En San José de Costa Rica se celebraba la Semana Santa con mucha solemnidad, al menos las que yo viví allá entre 1937 y 1941, un total de cinco en mi temprana edad de los 11 a los 15 años. No sé ahora, porque los tiempos y las costumbres cambian al paso de los años y han pasado 78 desde mi última experiencia pascual en tierra tica. Sin embargo, a pesar de esa solemnidad, no daban toda la semana de asueto, sólo desde la tarde del Miércoles Santo, cuando empezaban las procesiones; en la mañana los estudiantes asistíamos a clases. No era la Costa Rica que conocí y viví, un país de muchas fiestas, pocas civiles, las normales religiosas y más bien quedaban las de Navidad y Año Nuevo dentro del período anual de las vacaciones escolares, porque el año lectivo va de marzo a noviembre.
Las procesiones iban del Miércoles al Viernes y tenían una característica: sólo las imágenes de Cristo y de la Virgen eran tallas policromadas al estilo hispano, como las nuestras, vestidas de ricas telas y con ese inconfundible realismo en el gesto doloroso de los rostros, característico del barroco andaluz. Los otros personajes bíblicos que acompañaban el paso de Jesús y de María, eran personas reales, niñas o adolescentes, debidamente ataviadas según la época y el lugar donde se sucedieron los hechos que se conmemoraban. También las llevaban elevadas en andas a hombros de cuatro cargadores. Estas andas tenían un palo vertical donde, por debajo de la ropa, se amarraba la imagen viviente, así y con los pies bien afincados a la tabla, se lograba mantener el equilibrio. Los momentos más difíciles eran los de ascender y descender las andas, pues los cargadores, por más diestros en el oficio que fueran, no podían lograr un unísono perfecto en la ascensión ni en el descendimiento.
Las figuras evangélicas que representaban las imágenes vivientes, eran precisamente las valientes mujeres que acompañaron al Hijo de Dios y su Santa Madre en la pasión, las que llamamos las tres Marías: María Cleofás, María Salomé y María Magdalena, ésta, la más famosa por su arrebatado gesto de amor en casa del fariseo Simón -donde estaba Jesús comiendo- de derramar el costoso perfume sobre el Mesías, bañarle los pies con sus lágrimas y secárselos con su cabellera; lo que escandalizó a Simón porque se trataba de una prostituta conocida, pero sirvió para provocar la gran frase redentora de Cristo: …le son perdonados sus muchos pecados, porque amó mucho (Lc 7, 47).

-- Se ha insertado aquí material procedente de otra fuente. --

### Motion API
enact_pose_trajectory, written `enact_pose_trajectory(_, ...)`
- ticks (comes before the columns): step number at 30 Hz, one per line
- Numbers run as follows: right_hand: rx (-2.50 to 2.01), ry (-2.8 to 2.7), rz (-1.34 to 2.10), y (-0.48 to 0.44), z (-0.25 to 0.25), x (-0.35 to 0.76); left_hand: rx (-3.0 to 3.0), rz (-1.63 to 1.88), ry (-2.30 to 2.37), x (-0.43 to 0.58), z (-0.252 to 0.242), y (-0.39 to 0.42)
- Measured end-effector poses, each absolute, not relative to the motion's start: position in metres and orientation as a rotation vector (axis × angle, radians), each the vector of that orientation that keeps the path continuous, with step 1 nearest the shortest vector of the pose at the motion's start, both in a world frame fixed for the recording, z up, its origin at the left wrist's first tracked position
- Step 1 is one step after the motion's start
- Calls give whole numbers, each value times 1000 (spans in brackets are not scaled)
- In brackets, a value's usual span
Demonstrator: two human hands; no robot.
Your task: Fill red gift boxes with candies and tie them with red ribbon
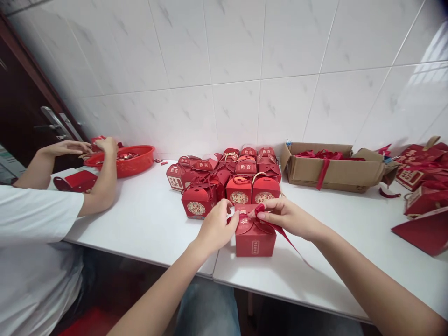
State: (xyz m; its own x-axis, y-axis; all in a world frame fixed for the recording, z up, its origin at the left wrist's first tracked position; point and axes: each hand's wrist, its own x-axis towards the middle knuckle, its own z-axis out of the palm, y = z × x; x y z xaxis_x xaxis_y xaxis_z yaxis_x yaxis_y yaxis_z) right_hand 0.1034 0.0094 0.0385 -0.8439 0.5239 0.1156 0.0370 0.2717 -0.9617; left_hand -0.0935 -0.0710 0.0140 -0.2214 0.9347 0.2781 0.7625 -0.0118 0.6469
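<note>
In front of me a red gift box [255,243] stands upright near the table's front edge, its curved flaps folded over the top. A red ribbon [289,240] crosses the top, and one tail trails down to the right. My right hand [292,217] pinches a loop of this ribbon above the box. At the box's left side, my left hand [217,225] has its thumb and fingers closed on the ribbon by the knot. The knot itself is partly hidden by my fingers. Right behind stand several finished-looking red boxes [239,190] with gold print and cord handles.
A cardboard box [334,175] of red ribbons stands against the tiled wall. More red boxes [425,196] lie at the right. At the left, a co-worker's hands [108,145] work over a red basin [142,161] of small wrapped pieces. Two white tables [154,228] meet below my left hand.
</note>
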Motion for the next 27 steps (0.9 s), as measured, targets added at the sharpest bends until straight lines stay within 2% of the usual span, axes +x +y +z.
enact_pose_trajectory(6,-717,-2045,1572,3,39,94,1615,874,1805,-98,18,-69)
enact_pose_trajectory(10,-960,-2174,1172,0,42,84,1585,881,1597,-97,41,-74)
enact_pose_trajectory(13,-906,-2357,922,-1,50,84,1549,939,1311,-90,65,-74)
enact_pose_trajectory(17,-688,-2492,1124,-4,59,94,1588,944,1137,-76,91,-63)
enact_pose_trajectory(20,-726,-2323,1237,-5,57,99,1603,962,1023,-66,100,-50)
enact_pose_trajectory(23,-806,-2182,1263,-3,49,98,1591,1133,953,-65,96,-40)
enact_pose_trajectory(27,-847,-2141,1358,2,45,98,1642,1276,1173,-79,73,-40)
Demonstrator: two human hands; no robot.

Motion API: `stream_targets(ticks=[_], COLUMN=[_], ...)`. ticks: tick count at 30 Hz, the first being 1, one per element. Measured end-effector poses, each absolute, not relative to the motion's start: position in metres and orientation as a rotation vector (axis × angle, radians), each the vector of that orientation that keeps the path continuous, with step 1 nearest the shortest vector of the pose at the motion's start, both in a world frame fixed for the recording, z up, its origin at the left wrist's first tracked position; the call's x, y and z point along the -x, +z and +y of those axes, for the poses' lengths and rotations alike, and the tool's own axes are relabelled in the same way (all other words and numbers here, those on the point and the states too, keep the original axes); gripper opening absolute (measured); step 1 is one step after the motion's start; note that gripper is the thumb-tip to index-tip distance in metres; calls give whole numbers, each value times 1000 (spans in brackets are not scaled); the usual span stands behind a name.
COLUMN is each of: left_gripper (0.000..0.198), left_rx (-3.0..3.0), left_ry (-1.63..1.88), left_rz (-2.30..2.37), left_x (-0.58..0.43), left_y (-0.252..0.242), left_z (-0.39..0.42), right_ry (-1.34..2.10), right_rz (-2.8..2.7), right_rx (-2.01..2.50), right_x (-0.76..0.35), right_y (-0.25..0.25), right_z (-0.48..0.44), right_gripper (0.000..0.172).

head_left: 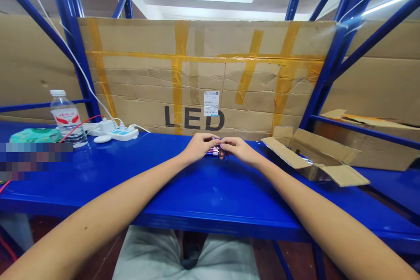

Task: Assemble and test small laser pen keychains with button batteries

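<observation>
Both hands meet over the far middle of the blue table. My left hand (199, 147) is closed, its thumb and fingers pinched at a small bundle of shiny blue, red and white striped pieces (213, 152), whose exact kind is too small to make out. My right hand (240, 148) is closed at the bundle's right end, with fingertips nearly touching those of my left. A small dark blue bit shows below the right fingertips. The fingers hide much of the bundle.
An open cardboard box (311, 157) with small shiny things inside stands at right. At left are a water bottle (67, 118), a white power strip (123, 133) and a green packet (36, 134). A large carton (147, 83) marked LED stands behind the blue table (197, 197), between blue posts.
</observation>
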State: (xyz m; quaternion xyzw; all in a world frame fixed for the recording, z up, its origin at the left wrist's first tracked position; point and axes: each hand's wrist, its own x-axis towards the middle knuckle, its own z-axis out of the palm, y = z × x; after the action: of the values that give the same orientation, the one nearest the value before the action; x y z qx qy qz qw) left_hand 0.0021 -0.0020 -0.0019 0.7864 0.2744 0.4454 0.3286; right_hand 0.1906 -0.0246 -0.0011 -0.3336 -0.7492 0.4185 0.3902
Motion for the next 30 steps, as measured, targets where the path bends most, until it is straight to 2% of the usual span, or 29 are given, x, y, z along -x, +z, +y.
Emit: stream_targets(ticks=[5,9,13,17,23,30], left_gripper=[33,51,56,58,59,58], left_rx=[-1950,-1434,-1161,-1087,-1079,-1102], left_ry=[1254,1254,1263,1250,1227,1223], left_rz=[768,641,493,489,478,498], left_x=[-7,-6,3,8,8,4], left_y=[-3,2,8,10,8,5], left_z=[1,8,14,18,18,17], right_ry=[1200,960,727,640,345,292], right_rz=[-1806,-1810,-1881,-1891,-1989,-2019], right_rx=[826,996,1122,1177,1180,1175], right_x=[-187,-188,-194,-196,-195,-192], right_y=[-2,-1,0,3,6,7], right_z=[-26,-24,-21,-22,-25,-27], right_gripper=[24,20,19,17,25,28])
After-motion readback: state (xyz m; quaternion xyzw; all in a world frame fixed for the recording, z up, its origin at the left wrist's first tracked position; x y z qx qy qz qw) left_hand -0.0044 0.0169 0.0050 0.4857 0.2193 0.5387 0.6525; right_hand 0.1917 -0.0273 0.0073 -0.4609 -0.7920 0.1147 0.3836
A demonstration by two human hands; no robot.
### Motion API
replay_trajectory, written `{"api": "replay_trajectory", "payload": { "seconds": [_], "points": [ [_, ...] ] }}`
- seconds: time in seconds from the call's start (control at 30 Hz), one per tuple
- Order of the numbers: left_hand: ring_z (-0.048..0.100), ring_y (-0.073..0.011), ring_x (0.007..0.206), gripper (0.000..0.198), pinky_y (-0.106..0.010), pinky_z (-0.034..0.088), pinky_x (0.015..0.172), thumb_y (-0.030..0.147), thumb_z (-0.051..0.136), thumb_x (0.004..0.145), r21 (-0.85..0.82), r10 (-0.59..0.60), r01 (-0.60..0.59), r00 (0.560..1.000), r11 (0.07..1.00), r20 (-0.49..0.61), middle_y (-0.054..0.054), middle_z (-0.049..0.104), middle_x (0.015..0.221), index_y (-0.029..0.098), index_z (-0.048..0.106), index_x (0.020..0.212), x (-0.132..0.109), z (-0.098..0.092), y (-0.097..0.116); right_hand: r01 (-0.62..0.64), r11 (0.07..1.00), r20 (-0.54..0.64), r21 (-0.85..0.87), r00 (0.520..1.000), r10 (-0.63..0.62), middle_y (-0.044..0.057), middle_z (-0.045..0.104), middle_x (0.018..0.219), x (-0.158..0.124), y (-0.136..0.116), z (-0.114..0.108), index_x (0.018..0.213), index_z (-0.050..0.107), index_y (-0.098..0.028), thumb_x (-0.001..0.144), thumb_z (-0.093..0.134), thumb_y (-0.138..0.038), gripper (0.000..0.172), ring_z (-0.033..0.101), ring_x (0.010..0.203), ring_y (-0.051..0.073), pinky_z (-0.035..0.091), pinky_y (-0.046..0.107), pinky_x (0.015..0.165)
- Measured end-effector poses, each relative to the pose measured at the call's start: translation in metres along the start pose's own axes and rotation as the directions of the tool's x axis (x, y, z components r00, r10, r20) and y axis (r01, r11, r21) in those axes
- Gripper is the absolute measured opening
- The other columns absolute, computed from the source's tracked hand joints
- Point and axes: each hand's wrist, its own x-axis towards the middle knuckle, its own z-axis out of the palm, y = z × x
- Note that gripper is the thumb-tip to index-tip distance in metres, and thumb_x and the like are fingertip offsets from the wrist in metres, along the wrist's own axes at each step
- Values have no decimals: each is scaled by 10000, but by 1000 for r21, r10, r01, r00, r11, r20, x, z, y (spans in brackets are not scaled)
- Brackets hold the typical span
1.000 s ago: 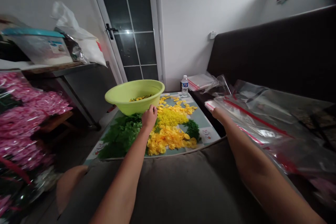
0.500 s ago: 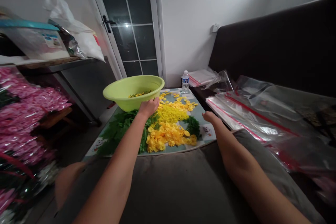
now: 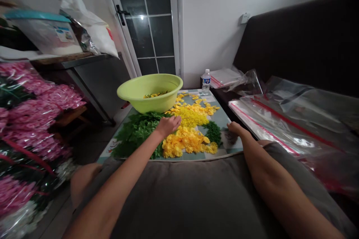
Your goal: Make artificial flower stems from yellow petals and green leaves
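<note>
My left hand is closed in a pinch over the edge of the green leaves, close to the small yellow blossoms; what its fingers hold, if anything, is too small to make out. Larger yellow-orange artificial flower heads lie just in front of it. At the table's right edge, my right hand has its fingers curled, and their grip is hidden. Between that hand and the flowers sits a small dark green clump. Behind the leaves stands a lime-green basin with yellow and green pieces inside.
A water bottle stands at the back of the patterned table. Clear plastic sleeves cover the dark seat on the right. Wrapped pink flowers are at left. A grey cushion lies across my lap.
My left hand has moved down and away from the basin's front, toward the leaves and yellow blossoms. My right hand stays by the table's right edge. The view has shifted slightly.
</note>
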Motion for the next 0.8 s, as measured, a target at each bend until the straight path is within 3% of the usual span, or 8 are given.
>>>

El fariseo dudó de la autoridad del Maestro y su clarividencia porque pensó que evidentemente no sabía la triste fama de la mujer, pues no hubiera aceptado tal homenaje ni dejado tocar de ella. Lo que ignoraba Simón es que precisamente Jesús había venido en busca de los pecadores para perdonarlos y restituirles su dignidad. Y es lo que sigue haciendo con nosotros hoy y nos hacemos los sordos. No nos damos cuenta de algo sugestivo y trascendental que oí hace poco: en todas las religiones el hombre busca a Dios, menos en el cristianismo; en éste es Dios quien busca al hombre. Es la Semana Santa un buen momento para detenernos y reflexionar si estamos respondiendo a Dios con nuestra vida.
Como dato curioso remato con la siguiente anécdota. En aquella Semana Santa de 1938 en San José de Costa Rica, la pre-adolescente escogida para personificar a María Magdalena, aunque apenas estaba un poco gordita, pesaba mucho más de lo que representaba. Se asustó un poco al levantarse el anda por el titubeo de los cuatro cargadores, pero esto sirvió para que ellos se dieran cuenta de que no aguantarían solos todo el recorrido y así optaron por cambio de posta a mitad de camino: entraron a hacerse cargo de cargar a la jovencita otros cuatro robustos y frescos. La muchachita aquella… ¡era yo!